The game includes a single-player story mode, a multiplayer mode, and an Extras mode which is unlocked after finishing the storyline. As opposed to the first Battle Raper, the sequel actually does not feature rape but only consensual sex. Once a fight against a female character is won, the game enters a special mode where the unconscious woman lies on the ground in front of the player who now has to heal her wounds. The Replay mode allows the player to have sex with a chosen female character.

===Plot===
The game's plot has no relations to the original Battle Raper and is set in the year "20XX". The Story mode follows a young treasure hunter swordsman named Yuuki. The player gets to choose one of the female characters to accompany Yuuki, while he travels the island, fighting undead monsters and other female characters (their competitors) and to lie with her in the end.

===Fighters===
- Yuuki Kukami (九鬼 悠樹): Yuuki is the game's main character and the only male character. He is armed with a sword and a gauntlet called the Soul Eater. He is followed by a bat-winged fairy named Eliza (ポカ), who shapeshifts into the sword, and is 5'9" tall.

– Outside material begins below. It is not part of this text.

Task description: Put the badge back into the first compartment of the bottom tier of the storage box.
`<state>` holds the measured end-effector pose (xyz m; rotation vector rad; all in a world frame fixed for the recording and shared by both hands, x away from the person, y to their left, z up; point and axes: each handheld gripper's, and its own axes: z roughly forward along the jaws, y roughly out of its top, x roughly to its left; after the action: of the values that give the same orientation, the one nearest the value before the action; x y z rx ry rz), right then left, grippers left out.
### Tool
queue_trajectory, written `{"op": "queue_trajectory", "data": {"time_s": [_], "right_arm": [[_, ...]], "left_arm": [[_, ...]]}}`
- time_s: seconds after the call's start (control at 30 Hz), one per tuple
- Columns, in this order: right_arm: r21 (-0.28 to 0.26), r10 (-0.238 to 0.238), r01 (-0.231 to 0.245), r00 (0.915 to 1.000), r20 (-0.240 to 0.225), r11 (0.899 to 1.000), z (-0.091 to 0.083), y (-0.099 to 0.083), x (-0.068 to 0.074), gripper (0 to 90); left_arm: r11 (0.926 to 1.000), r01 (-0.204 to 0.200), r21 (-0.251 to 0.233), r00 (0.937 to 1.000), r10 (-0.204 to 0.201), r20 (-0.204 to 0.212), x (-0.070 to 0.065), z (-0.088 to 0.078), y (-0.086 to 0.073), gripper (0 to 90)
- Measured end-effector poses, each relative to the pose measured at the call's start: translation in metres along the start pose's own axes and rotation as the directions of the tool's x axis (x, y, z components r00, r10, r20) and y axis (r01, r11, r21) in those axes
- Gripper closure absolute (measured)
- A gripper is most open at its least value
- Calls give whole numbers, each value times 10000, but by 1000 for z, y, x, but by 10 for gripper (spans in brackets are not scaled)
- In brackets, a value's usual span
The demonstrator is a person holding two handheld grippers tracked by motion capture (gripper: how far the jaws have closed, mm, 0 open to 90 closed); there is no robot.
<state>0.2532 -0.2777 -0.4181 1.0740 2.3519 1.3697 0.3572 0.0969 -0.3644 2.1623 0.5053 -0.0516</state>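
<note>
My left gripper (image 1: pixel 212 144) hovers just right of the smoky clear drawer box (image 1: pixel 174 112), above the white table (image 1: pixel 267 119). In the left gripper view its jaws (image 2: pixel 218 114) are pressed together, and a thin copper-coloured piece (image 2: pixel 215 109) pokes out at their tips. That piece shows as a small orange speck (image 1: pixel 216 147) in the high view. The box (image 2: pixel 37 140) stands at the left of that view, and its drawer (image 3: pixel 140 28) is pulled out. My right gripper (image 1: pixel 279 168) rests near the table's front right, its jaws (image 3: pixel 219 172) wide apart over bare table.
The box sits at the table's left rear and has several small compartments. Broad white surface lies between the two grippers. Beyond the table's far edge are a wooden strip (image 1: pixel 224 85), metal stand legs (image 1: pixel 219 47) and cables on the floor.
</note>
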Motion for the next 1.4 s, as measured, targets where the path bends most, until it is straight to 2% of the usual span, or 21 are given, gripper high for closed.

- Setsuna Yagami (八神 刹那): Setsuna is a purple-haired female ninja of the Osei clan. She is armed with the Sun and Moon daggers and uses the elements of Light and Darkness. In the Story mode, from the conversations, it is clear that Yuuki knows Setsuna and that she has not forgotten him. She is 5'4" tall and her measurements are 92/58/87. As a popular character, Setsuna was also featured in Sexy Beach Zero.
- Yura Kamishiro (神代 由羅): Yura is a girl with orange hair in the Arcana clan which finds artifacts. She uses two Eagle Claws and holds an artifact which allows her to use the element of fire. Yura is more rambunctious and outgoing than her bespectacled older sister Sara. She is 5'3" tall and her measurements are 86/58/82.

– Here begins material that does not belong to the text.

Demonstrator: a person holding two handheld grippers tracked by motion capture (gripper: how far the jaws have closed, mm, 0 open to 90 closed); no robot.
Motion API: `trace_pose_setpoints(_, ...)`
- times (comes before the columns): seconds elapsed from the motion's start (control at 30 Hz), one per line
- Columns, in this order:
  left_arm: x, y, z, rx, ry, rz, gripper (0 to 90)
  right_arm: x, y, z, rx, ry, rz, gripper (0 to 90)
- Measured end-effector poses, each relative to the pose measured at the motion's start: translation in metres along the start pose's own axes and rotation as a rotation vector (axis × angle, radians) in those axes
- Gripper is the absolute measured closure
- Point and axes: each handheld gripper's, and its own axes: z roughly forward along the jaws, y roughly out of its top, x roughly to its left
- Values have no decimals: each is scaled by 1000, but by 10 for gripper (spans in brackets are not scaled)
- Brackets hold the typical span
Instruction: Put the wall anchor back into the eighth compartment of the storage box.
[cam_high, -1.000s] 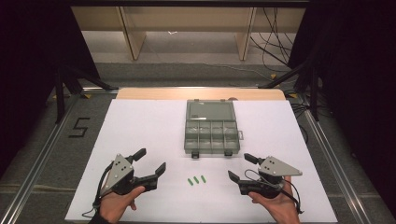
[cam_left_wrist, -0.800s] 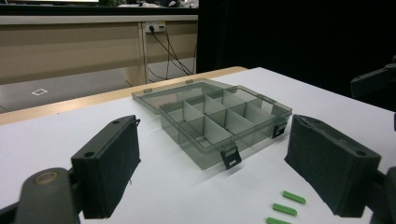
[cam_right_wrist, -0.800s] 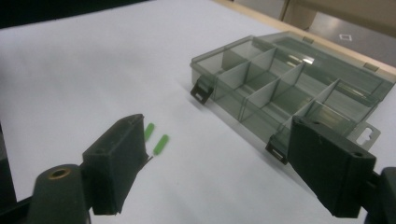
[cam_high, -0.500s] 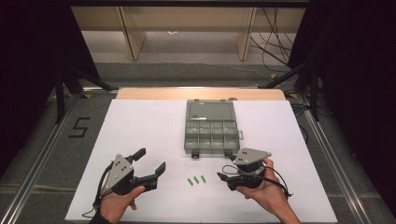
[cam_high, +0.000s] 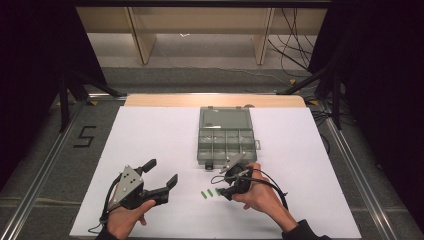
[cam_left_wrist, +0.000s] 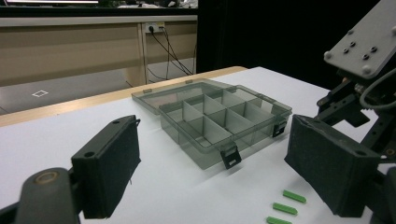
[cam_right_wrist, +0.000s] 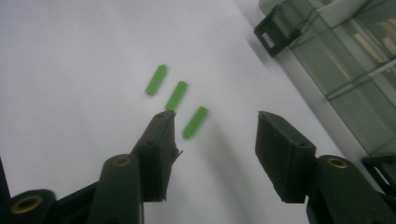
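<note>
Green pegs (cam_right_wrist: 196, 122) lie close together near the table's (cam_high: 150, 135) front edge; the right gripper (cam_right_wrist: 212, 128), half-narrowed and empty, has just been closing and could knock the neighbouring peg (cam_right_wrist: 176, 95).

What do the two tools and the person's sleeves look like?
Both are black, each with two flat rectangular jaws. The left tool carries a grey three-cornered plate with screw holes, and a dark cable trails behind it. The right tool has a similar grey plate and a looping black cable. A dark sleeve covers the right forearm.
</note>
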Motion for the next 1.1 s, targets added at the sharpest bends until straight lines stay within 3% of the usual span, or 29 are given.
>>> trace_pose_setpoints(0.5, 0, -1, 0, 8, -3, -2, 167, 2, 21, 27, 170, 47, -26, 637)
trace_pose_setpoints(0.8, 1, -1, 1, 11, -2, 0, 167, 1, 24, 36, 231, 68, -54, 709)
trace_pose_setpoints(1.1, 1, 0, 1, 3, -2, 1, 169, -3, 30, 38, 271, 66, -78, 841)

- Sara Kamishiro (神代 紗羅): Sara is Yura's older sister. She is a member of the Arcana clan who specializes in computers. She is armed with a Dread Scythe and her element is vorpal. Sara is sent in with Yura to search for the Divine Element. She is 4'7" tall and her measurements are 80/52/77.
- Yayoi Mibu (御武 弥生): Yayoi is a dark-haired young woman who is a member of the Eisen Kreuz guild. She is armed with a Holy Dragon Blade and her element is wind. She is very hot-tempered, prone to letting her sword do the talking. Despite her personality, she is fond of cute things like Eliza. She is 5'3" tall and her measurements are 86/58/82.

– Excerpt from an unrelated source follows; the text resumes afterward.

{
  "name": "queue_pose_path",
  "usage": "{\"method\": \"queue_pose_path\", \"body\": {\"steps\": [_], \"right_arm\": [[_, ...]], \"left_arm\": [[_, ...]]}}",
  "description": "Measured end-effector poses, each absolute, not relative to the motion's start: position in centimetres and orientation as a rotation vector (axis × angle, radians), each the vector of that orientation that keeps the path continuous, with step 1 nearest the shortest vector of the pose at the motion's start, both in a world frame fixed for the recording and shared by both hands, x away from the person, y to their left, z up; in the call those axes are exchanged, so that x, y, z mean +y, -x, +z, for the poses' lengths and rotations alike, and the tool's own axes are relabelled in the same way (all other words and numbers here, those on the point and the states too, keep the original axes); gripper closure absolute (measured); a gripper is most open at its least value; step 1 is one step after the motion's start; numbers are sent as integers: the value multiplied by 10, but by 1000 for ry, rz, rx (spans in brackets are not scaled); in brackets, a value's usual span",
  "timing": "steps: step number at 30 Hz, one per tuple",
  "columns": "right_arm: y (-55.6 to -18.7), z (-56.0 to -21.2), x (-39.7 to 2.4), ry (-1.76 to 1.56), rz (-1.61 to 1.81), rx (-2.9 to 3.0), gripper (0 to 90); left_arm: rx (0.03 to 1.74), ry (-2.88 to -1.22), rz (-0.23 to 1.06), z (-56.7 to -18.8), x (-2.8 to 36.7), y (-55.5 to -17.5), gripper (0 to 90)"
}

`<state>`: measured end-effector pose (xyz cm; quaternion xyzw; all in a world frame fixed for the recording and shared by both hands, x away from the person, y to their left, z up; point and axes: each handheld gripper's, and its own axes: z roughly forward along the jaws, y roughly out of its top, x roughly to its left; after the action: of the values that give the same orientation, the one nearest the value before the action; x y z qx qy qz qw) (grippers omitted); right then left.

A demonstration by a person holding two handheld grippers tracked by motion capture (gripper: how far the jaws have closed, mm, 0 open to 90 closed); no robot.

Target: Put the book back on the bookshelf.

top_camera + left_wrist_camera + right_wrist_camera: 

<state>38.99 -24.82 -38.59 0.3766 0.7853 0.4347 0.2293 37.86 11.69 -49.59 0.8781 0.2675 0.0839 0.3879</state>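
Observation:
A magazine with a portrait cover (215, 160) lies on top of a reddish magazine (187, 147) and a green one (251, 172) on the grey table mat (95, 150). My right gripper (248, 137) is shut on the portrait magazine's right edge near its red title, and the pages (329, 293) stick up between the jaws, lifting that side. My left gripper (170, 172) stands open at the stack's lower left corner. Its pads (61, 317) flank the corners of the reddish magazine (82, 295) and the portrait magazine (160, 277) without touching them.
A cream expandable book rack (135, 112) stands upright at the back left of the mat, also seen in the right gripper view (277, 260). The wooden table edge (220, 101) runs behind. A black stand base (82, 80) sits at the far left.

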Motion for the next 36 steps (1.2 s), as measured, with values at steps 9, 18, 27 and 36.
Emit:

- Elferris Kyougoku (エルフェリス 京極): Elferris is a blond girl who is armed with a weapon called 'Zubra' which is similar to a rapier, and her element is thunder. Like Yayoi, she is also a member of the Eisen Kreuz guild and is her superior. Elferris, in contrast to Yayoi, is regal and dignified, and would resort to using her sword only as a last resort. She is 5'4" tall and her measurements are 88/58/64.

===Release===
Battle Raper II was released only in Japan on April 22, 2005. Two add-ons were later released for the game:
- Sexy Raper allows the player to take pictures of all the female characters in poses with different outfits and backgrounds.
- CapRaper adds three additional characters from previous Illusion titles. The characters are Mayu Huzikawa (from Biko 3), Bael Altarus and Esk Andersson (from Des Blood 4): they cannot be used in the Story mode.

===Reception===
The game has gained some notoriety for its controversial content and for being associated with its infamous predecessor. Satirically reviewing the game in 2005, Something Awful's Zack Parsons tongue-in-cheek wrote: "I want to say that I am glad they took the rape out of Battle Raper 2, but sadly, I just can't. If you're going to make a game with rape in the title there needs to be rape in it." In 2010, Machinima.com's Steve and Larson ranked it as the fourth most offensive game ever.